▶ WORK REQUIRED: Copy out, unchanged, every line from the start of the records to the line that contains "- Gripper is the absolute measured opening", and stop there.
START DATASET ENTRIES
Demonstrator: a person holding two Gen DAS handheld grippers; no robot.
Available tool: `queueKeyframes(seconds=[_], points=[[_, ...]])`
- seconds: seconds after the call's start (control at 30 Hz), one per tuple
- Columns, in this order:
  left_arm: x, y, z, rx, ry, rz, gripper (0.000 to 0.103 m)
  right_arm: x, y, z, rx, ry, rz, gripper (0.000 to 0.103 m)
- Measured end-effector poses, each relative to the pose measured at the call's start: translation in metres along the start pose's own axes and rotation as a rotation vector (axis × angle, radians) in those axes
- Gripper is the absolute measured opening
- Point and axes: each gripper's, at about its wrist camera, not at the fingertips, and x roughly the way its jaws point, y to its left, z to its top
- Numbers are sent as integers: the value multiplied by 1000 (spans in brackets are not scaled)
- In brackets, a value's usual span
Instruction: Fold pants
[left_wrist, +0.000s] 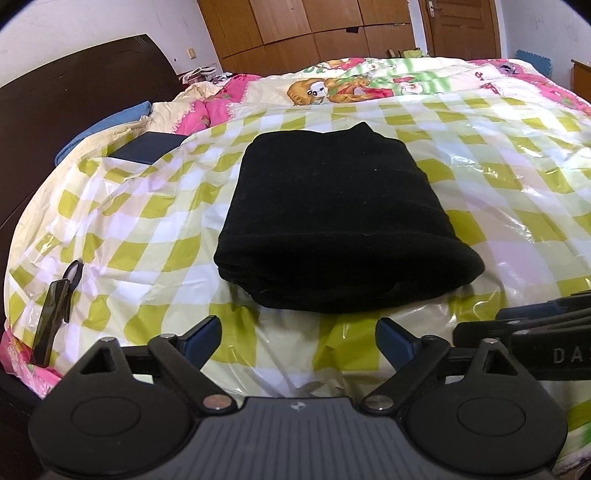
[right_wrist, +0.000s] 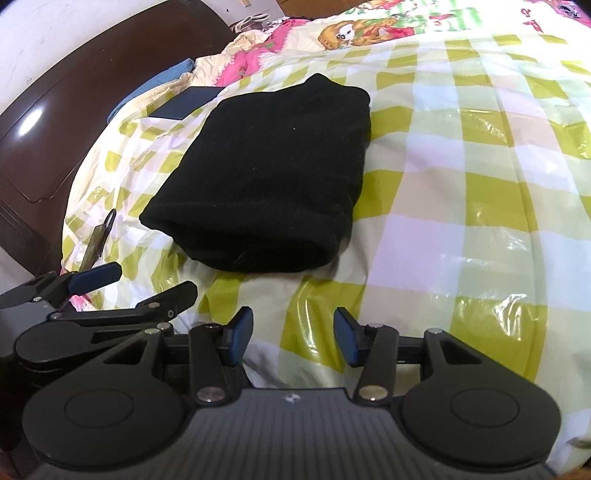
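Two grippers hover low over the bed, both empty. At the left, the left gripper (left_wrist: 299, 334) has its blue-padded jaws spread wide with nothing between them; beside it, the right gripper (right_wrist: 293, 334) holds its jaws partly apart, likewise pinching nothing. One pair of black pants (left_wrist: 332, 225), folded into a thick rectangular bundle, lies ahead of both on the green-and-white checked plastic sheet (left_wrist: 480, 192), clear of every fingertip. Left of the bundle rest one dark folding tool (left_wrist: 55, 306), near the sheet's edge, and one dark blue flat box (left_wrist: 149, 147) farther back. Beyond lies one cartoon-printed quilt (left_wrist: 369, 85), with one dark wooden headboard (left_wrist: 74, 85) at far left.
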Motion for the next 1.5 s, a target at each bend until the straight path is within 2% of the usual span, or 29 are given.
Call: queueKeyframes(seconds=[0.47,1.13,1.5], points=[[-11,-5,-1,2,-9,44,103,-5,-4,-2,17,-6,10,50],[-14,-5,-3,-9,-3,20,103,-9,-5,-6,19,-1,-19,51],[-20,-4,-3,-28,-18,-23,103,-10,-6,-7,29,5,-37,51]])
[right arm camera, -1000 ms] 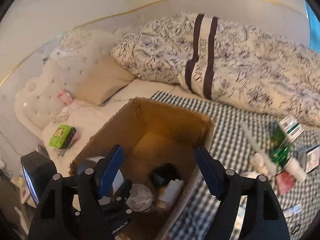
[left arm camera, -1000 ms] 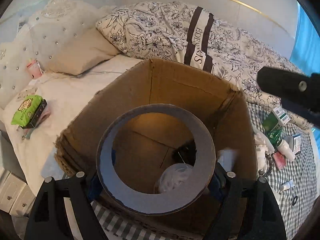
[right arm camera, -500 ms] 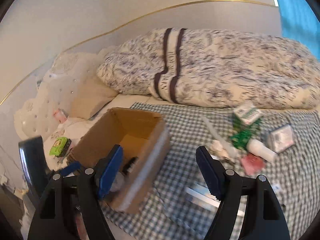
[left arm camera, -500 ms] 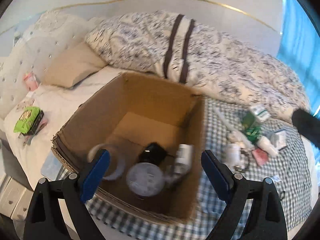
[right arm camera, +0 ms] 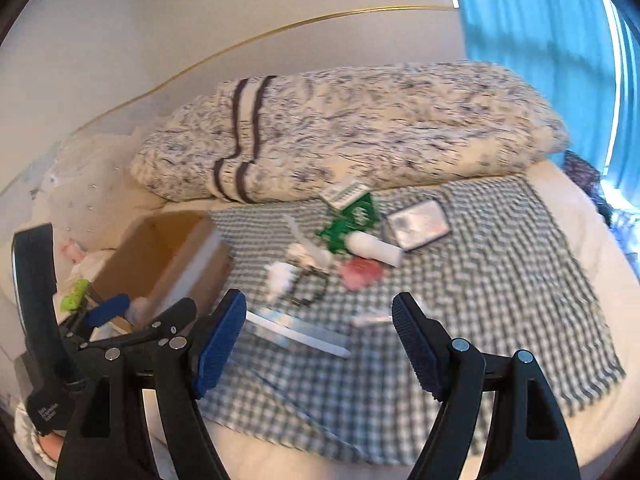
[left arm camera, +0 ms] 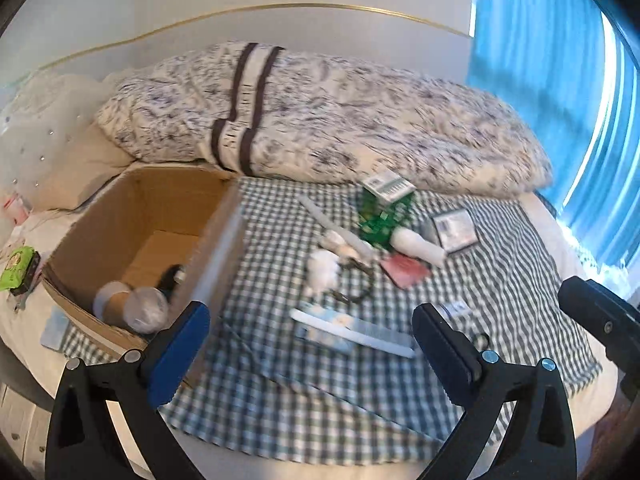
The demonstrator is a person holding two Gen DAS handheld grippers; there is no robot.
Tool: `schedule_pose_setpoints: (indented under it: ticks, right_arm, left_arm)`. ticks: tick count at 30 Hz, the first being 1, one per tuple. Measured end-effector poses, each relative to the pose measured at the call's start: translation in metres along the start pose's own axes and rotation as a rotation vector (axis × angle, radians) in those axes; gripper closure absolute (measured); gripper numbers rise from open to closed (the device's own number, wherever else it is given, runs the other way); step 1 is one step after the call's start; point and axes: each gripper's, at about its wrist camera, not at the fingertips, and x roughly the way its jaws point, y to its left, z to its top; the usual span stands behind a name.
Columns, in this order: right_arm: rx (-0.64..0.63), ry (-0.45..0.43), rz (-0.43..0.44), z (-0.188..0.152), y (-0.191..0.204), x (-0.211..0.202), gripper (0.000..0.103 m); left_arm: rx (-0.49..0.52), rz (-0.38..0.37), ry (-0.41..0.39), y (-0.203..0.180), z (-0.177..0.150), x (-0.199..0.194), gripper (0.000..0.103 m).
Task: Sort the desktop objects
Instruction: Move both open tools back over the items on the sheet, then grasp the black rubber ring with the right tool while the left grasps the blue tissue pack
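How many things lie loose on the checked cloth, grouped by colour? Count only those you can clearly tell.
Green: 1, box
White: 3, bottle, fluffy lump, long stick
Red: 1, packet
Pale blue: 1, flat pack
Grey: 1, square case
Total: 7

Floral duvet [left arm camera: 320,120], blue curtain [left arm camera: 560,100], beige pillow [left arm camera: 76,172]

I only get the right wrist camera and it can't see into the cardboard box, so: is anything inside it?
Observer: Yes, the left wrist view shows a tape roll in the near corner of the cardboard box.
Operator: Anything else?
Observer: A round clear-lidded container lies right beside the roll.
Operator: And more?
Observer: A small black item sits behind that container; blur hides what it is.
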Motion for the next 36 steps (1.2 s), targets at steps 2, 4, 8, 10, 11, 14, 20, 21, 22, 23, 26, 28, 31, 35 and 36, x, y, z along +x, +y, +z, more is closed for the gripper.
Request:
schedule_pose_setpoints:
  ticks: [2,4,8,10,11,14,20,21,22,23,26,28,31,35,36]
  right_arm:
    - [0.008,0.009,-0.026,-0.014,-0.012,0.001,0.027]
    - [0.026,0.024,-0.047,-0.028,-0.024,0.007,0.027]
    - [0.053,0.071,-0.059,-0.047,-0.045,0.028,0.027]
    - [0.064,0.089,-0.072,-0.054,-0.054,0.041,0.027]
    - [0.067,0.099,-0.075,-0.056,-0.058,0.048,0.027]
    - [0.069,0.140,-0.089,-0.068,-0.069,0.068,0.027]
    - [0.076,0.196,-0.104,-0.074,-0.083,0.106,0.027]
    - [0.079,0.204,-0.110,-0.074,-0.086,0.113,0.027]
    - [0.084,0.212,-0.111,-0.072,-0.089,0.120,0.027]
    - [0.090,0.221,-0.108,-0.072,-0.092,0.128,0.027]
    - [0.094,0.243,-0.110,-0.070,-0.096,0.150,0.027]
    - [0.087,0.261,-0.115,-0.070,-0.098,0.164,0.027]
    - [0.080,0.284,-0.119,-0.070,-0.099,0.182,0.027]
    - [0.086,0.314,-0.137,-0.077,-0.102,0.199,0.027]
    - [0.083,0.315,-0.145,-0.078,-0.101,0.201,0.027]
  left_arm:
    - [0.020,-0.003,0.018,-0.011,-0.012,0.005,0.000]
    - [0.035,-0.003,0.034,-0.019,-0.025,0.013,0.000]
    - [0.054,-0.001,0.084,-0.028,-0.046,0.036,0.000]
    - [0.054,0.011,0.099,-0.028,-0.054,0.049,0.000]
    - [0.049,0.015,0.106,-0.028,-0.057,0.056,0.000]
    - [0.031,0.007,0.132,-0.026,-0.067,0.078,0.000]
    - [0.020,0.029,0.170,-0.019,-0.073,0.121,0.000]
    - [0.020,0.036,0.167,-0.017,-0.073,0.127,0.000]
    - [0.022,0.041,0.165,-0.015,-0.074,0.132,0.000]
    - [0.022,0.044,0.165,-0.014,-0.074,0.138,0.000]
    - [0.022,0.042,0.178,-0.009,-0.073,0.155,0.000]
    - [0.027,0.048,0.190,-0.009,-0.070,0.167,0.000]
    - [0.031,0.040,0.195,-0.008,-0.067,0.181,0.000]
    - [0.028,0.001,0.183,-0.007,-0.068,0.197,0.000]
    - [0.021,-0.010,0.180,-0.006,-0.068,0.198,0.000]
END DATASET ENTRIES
▶ FINISHED TASK:
Demonstrator: a person holding two Gen DAS handheld grippers; no robot.
Available tool: `queueKeyframes(seconds=[_], points=[[_, ...]])`
- seconds: seconds after the call's start (control at 30 Hz), one per tuple
- Columns, in this order:
  left_arm: x, y, z, rx, ry, rz, gripper (0.000 to 0.103 m)
  right_arm: x, y, z, rx, ry, rz, gripper (0.000 to 0.103 m)
- Measured end-effector poses, each relative to the pose measured at the call's start: translation in metres along the start pose's own axes and rotation as a rotation vector (axis × angle, radians) in those axes
- Gripper is the absolute measured opening

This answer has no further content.